Search the data below, and report every line in which "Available" occurs.

Saved data entries
****************
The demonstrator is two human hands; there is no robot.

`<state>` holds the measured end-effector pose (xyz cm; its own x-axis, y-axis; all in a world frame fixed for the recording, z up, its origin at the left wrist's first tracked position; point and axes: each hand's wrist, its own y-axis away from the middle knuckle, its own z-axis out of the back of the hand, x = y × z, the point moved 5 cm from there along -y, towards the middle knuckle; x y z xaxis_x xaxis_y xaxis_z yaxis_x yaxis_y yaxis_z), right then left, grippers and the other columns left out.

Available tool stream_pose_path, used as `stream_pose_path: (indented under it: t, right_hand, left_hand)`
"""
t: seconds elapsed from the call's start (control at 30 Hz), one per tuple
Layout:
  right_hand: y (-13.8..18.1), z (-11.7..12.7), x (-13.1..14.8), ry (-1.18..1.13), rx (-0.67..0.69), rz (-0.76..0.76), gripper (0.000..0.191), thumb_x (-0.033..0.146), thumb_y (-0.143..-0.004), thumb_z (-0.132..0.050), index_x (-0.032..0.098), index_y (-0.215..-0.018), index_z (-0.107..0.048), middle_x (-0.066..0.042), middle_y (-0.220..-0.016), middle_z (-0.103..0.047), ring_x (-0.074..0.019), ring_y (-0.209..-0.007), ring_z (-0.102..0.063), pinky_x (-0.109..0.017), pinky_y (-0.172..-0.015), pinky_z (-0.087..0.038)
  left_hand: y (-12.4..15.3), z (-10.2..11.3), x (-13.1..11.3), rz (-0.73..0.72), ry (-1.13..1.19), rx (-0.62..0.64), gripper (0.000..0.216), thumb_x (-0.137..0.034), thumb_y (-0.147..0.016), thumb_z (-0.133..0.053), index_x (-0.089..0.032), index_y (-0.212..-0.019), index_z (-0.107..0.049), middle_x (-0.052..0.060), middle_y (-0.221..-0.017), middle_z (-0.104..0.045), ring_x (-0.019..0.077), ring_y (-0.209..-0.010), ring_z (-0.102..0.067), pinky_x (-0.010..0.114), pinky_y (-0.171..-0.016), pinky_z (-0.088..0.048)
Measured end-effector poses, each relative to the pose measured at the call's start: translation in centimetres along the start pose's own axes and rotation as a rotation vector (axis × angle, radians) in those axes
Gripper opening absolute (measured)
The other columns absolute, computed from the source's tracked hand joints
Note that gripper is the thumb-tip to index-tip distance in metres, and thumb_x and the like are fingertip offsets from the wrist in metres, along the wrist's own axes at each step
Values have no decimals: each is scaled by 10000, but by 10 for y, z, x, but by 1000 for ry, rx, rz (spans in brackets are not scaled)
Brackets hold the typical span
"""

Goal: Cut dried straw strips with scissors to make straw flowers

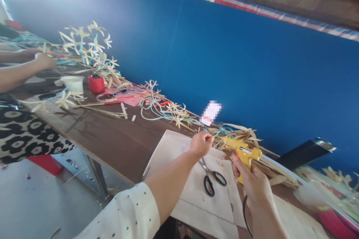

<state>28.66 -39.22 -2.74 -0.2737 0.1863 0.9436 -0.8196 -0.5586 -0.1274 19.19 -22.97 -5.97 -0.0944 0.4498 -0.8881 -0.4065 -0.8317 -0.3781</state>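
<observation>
My right hand [256,181] is wrapped round the handle of a yellow glue gun [238,147], which has a small orange light and a dark cord. The gun's nozzle points left toward my left hand [201,145]. That hand is closed in a pinch just off the nozzle tip; whatever lies between its fingers is too small to make out. Below both hands, black-handled scissors [211,180] lie on a white sheet [179,190], their blades partly hidden by my left hand and wrist. Dry husk strips [246,132] are heaped behind the glue gun.
At the left, another person's hands [42,59] work over the table [126,149]. Husk flowers [95,44], a red spool [96,84], a white cup [73,84] and light-blue cords [153,110] line the blue wall [252,67]. A dark cylinder [303,155] leans at the right.
</observation>
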Motion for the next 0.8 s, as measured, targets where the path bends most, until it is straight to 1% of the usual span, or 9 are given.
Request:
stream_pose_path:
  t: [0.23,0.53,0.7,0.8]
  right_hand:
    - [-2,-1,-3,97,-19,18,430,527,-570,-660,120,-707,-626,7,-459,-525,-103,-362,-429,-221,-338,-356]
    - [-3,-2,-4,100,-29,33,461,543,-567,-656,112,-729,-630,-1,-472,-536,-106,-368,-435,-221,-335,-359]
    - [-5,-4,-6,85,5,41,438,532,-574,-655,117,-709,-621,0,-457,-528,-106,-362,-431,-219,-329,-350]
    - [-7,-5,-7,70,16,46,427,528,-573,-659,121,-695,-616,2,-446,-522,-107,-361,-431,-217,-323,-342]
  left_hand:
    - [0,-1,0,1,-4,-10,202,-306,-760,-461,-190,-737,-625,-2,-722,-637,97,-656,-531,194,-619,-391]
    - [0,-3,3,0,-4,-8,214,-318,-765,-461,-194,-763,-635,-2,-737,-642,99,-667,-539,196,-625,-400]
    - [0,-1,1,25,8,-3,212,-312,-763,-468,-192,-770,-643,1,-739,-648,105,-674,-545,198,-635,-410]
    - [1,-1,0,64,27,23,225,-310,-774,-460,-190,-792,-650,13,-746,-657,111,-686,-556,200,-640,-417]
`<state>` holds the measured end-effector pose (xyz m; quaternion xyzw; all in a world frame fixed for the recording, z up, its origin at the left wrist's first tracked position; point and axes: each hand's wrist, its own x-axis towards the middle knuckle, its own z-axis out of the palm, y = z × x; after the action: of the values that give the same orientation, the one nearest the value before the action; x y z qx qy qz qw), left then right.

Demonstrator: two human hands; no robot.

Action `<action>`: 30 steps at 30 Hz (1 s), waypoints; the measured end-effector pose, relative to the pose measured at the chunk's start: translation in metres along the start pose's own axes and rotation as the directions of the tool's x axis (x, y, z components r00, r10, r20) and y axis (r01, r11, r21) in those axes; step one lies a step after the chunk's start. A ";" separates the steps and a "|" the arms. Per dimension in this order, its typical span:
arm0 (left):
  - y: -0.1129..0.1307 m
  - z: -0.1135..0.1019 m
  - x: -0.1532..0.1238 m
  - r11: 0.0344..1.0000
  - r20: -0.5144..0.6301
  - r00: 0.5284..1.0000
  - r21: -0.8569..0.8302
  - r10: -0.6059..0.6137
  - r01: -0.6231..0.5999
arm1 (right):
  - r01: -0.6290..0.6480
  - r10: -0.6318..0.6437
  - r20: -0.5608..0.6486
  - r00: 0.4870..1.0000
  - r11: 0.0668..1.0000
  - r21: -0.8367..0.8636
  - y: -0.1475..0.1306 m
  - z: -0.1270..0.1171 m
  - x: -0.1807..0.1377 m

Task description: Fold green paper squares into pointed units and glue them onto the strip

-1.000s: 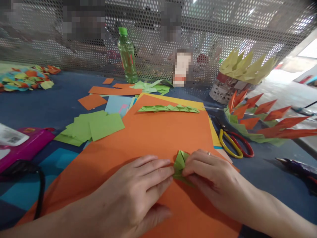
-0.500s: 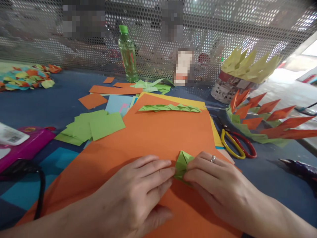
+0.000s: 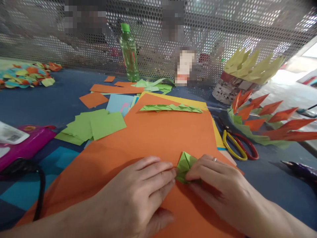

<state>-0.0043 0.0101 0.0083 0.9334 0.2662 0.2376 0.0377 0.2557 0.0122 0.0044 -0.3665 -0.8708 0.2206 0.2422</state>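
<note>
A small green paper square (image 3: 183,163) with folded creases lies on a large orange paper sheet (image 3: 173,135). My right hand (image 3: 220,185), with a ring on one finger, has its bent fingers closed on the right side of the green piece. Stretched flat across the orange sheet, my left hand (image 3: 146,188) touches the left edge of that piece with its fingertips. Its fingers are extended and hold nothing. Farther up the sheet lies a folded green paper strip (image 3: 170,108). The underside of the green piece is hidden.
Green squares (image 3: 99,125) lie to the left, near a purple device (image 3: 37,142) with a black cable. Scissors (image 3: 239,145), a pen (image 3: 297,168) and an orange-and-green paper crown (image 3: 269,125) are on the right. A green bottle (image 3: 130,56) stands behind, by a perforated metal panel (image 3: 148,19).
My right fingers have shifted slightly on the green piece, baring more of its creased face. My left hand stays at its left edge. The whole view has drifted a little.
</note>
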 end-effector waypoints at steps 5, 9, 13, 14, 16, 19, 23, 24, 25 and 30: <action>0.001 0.005 -0.001 0.999 -0.052 0.998 -0.043 -0.026 0.024 | 0.078 -0.078 0.004 0.997 0.997 0.018 0.003 -0.002 -0.001; 0.002 0.005 0.000 0.999 -0.042 0.999 -0.042 -0.013 0.012 | 0.144 -0.145 0.012 0.989 0.989 0.036 0.004 -0.005 0.000; 0.000 0.002 0.000 0.999 -0.043 0.999 -0.044 0.006 -0.008 | 0.159 -0.160 0.020 0.987 0.986 0.057 0.003 -0.008 0.004; -0.001 0.001 0.001 0.999 -0.030 0.999 -0.038 0.021 -0.022 | 0.157 -0.158 0.019 0.987 0.986 0.059 0.002 -0.009 0.004; -0.004 0.000 0.002 0.998 -0.004 0.998 -0.015 0.056 -0.056 | 0.154 -0.156 0.014 0.988 0.986 0.061 0.003 -0.008 0.004; -0.005 -0.001 0.004 0.997 0.009 0.997 0.007 0.080 -0.080 | 0.168 -0.168 0.010 0.986 0.985 0.041 0.006 -0.006 0.002; -0.001 0.002 0.000 0.999 -0.022 0.999 -0.015 0.033 -0.033 | 0.182 -0.182 0.016 0.983 0.983 0.008 0.007 -0.006 0.000; 0.000 0.003 -0.001 1.000 -0.038 0.999 -0.023 0.011 -0.012 | 0.180 -0.180 0.024 0.983 0.984 0.007 0.007 -0.006 0.000; 0.001 0.004 -0.001 1.000 -0.044 0.999 -0.029 -0.005 0.004 | 0.177 -0.177 0.032 0.984 0.984 0.005 0.006 -0.007 -0.001; 0.000 0.004 0.001 1.000 -0.032 0.999 -0.009 0.011 -0.011 | 0.190 -0.188 0.075 0.979 0.981 -0.027 0.001 -0.009 0.000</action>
<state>-0.0015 0.0105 0.0055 0.9308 0.2604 0.2539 0.0364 0.2618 0.0145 0.0108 -0.2780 -0.9136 0.1947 0.2241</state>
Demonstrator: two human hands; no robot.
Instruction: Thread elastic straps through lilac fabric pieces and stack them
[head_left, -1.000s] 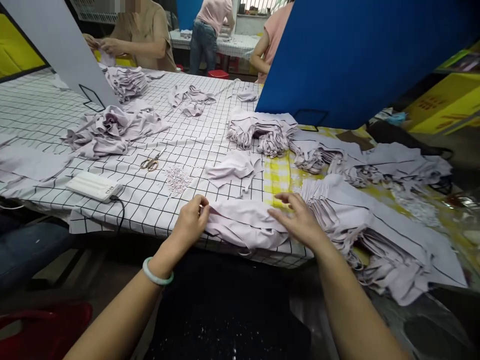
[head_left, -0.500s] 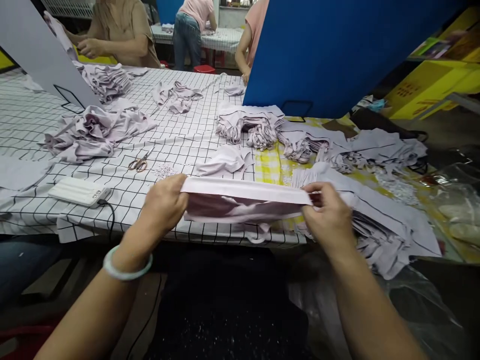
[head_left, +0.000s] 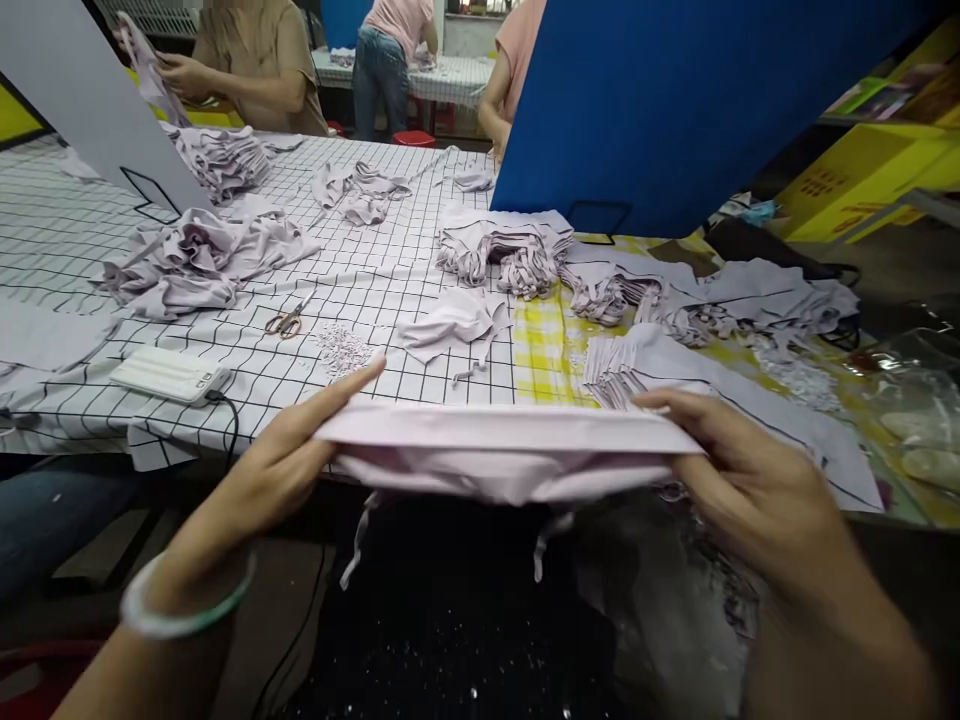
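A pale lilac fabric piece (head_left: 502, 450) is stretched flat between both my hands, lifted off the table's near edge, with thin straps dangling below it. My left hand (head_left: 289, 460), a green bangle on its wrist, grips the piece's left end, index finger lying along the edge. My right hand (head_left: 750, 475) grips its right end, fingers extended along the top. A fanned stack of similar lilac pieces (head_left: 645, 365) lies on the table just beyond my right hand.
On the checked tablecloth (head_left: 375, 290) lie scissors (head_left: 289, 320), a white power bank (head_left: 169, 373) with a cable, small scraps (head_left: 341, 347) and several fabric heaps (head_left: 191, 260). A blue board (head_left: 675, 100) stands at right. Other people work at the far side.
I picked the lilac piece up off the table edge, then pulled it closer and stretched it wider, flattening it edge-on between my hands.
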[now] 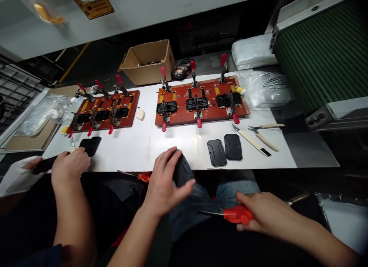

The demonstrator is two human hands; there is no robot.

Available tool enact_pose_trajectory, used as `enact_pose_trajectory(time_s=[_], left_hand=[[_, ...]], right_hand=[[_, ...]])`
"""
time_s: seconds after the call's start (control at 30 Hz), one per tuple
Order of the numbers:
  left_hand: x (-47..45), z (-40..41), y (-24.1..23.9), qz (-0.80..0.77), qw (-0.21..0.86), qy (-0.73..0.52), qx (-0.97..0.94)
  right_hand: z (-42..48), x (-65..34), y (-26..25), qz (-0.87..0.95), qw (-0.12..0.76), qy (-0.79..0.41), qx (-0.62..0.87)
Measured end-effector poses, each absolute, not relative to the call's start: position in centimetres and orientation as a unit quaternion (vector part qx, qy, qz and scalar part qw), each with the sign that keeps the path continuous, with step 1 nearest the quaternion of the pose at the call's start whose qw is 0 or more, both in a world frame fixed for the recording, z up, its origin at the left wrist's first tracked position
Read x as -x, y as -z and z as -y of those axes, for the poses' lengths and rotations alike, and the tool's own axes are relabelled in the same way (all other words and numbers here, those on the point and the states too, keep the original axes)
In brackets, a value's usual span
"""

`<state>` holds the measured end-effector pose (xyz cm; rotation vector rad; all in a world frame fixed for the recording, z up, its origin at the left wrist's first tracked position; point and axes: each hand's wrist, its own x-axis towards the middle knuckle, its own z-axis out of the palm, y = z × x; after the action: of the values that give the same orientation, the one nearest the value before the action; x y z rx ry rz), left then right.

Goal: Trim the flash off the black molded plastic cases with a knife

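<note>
My left hand (162,184) is closed round a black plastic cover (181,170) at the near edge of the white table (172,144), thumb on its right side. Over my lap, my right hand (260,213) grips a red-handled tool (235,214) whose thin metal tip points left. Two more black covers (224,149) lie flat on the table just right of my left hand. Beyond them a red clamp fixture (201,102) holds three black parts under red-tipped toggle clamps.
A co-worker's hand (69,163) at the left holds a black part beside a white-gloved hand (17,177). A second red fixture (105,111), a cardboard box (148,61), wooden-handled tools (260,138), plastic bags (264,86) and a green conveyor belt (322,52) surround the work area.
</note>
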<state>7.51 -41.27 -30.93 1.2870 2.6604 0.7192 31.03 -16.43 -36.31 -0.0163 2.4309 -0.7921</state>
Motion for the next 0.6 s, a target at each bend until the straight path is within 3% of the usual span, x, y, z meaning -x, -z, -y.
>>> enact_pose_trajectory(time_s=[0.2, 0.47, 0.6], left_hand=[[-1.5, 39.0, 36.1, -0.860, 0.086, -0.216, -0.455], [-6.8, 29.9, 36.6, -0.785, 0.184, -0.242, -0.541], [-9.2, 35.1, 35.6, -0.799, 0.200, -0.251, -0.509]], right_hand=[[17.2, -31.2, 35.0, -0.906, 0.293, 0.304, -0.026], [16.6, -30.6, 34.4, -0.896, 0.312, 0.312, -0.047], [14.1, -31.3, 34.3, -0.895, 0.286, 0.339, -0.041]])
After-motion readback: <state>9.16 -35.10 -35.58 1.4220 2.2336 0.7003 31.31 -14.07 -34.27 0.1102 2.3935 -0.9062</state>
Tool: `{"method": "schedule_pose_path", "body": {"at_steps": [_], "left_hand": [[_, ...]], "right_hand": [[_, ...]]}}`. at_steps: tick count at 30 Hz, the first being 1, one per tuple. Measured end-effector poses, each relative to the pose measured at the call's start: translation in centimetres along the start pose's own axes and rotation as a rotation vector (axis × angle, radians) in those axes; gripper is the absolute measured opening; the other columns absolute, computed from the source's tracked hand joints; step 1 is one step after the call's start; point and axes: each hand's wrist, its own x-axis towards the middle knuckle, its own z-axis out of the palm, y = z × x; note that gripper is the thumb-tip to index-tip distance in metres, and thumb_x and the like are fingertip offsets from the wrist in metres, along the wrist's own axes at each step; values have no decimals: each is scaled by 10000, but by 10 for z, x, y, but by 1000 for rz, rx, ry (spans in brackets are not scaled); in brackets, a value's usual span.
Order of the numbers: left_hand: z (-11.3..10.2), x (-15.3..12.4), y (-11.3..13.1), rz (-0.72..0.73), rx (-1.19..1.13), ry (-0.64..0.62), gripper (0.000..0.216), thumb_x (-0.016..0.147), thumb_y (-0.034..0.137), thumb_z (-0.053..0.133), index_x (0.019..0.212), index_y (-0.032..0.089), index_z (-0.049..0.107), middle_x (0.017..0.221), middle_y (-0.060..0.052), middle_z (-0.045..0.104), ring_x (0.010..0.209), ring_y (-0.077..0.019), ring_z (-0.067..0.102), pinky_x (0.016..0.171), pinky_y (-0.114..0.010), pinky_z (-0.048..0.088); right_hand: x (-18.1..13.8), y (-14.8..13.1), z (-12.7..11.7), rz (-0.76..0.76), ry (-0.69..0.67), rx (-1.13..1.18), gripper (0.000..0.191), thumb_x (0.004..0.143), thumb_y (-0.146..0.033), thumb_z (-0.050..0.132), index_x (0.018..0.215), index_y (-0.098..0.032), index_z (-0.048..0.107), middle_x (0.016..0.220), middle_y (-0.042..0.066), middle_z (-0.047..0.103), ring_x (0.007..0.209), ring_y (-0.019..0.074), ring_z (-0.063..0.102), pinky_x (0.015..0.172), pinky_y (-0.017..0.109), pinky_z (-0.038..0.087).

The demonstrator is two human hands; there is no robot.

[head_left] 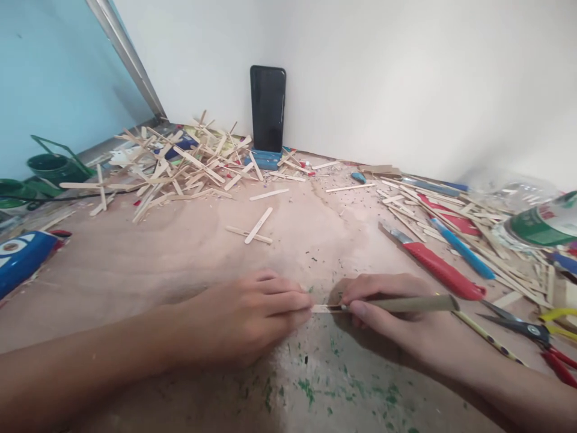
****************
Solution for this task
Available tool stream_pose_path, used as `stream_pose_path: (indented under it: t, right_hand, left_hand)`
Available tool enact_pose_trajectory, used as `enact_pose_trajectory(time_s=[_], left_hand=[[_, ...]], right_hand=[[_, ...]])`

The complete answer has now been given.